Friday, October 23, 2009

Jakarta, Jakarta...how we have been cruel to thee...

Living in Jakarta, is like having sex with someone so ugly yet so skillful in giving you the orgasm that gets you addicted. You can’t stand the face sometimes, but you can’t get enough of her touches, her kisses, even her foul smelling breath.

How many times have we been so schizophrenic about this city?. Let’s see. How many times have we cursed Jakarta’s polluted air?. Traffic jams, especially on Friday nights?. The piles of garbage?. The flooding sewers in the rainy seasons?.


At the same time, what praises we have also uttered. The lights are beautiful from so and so building!. XYZ restaurant is so marvelous!. ABC mall is exciting!. Blabla salon has skillful hairdressers!. Naninanina has gorgeous clothes!. Sale, sale!, let’s catch them before it’s over!. And so on, and so forth.
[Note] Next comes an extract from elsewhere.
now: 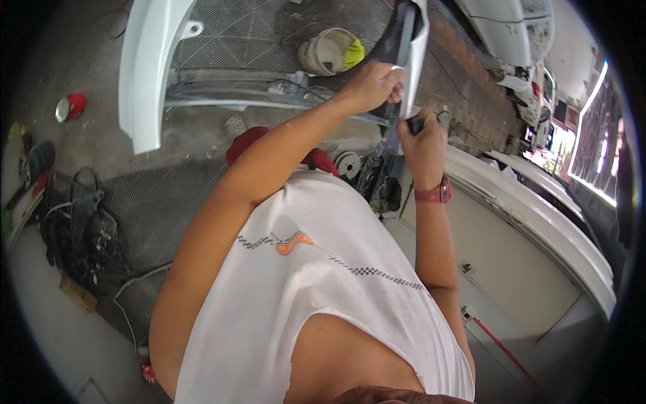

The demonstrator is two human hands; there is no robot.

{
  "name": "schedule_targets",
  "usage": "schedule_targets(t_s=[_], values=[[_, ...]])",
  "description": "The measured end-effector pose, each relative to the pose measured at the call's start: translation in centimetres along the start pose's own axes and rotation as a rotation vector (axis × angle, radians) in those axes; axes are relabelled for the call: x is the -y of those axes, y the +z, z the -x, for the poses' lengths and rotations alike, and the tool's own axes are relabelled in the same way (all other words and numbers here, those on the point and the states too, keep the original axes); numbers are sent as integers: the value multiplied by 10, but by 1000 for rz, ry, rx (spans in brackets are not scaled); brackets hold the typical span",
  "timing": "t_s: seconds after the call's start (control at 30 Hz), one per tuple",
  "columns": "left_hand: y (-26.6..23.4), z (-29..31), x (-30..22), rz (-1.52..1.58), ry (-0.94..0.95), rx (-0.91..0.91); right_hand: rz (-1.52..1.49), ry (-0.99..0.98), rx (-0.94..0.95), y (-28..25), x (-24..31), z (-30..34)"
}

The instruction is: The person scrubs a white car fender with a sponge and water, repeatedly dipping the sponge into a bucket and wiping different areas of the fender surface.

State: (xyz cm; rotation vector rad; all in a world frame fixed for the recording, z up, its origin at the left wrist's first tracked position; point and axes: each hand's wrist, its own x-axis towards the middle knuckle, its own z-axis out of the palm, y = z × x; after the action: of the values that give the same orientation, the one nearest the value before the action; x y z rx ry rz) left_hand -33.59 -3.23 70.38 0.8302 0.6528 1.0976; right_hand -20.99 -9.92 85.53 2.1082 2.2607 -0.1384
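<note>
A long white car body panel point(416, 64) stands on edge ahead of me, with a grey strip along its inner side. My left hand point(377, 86) reaches to this inner edge with its fingers curled. What sits in those fingers, if anything, is hidden. Close to the panel's lower end, my right hand point(425, 151) is closed around a small black block-like piece point(415, 125), partly covered by the fingers. A red watch is on the right wrist.
Another white curved panel point(145, 81) hangs at the left, beside grey metal bars point(235, 102). Beyond them stands a bucket point(326, 54) with a yellow-green cloth. A red can point(70, 108) lies on the floor; a white vehicle door point(498, 236) is to my right.
</note>
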Motion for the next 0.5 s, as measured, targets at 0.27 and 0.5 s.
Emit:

At almost every corner of the city, you reach your orgasm, your ecstasy, your cloud 9, whatever it is.


Every now and then, there is always a new place to visit. “A creative lifestyle and entertainment” I read one ad on one of the crossing bridges at Jl. Rasuna Said. And there you see, the same brands of restaurants and what have you. In my eyes there is nothing creative at all in those names, but hey, this ugly bitch called Jakarta is skillful, remember?. You will walk in every single place feeling good that you have been there. Again, there you are. Reaching your ecstasy. You have seen, and also, been seen.


So I wonder sometimes, what are we complaining about, when we are complaining about this city?.


I have been living here my whole life. I have never known what it’s like living in others. Yes, two years in Melbourne but I would not call it ‘living’. I would call it ‘stopping by and trying to blend in’.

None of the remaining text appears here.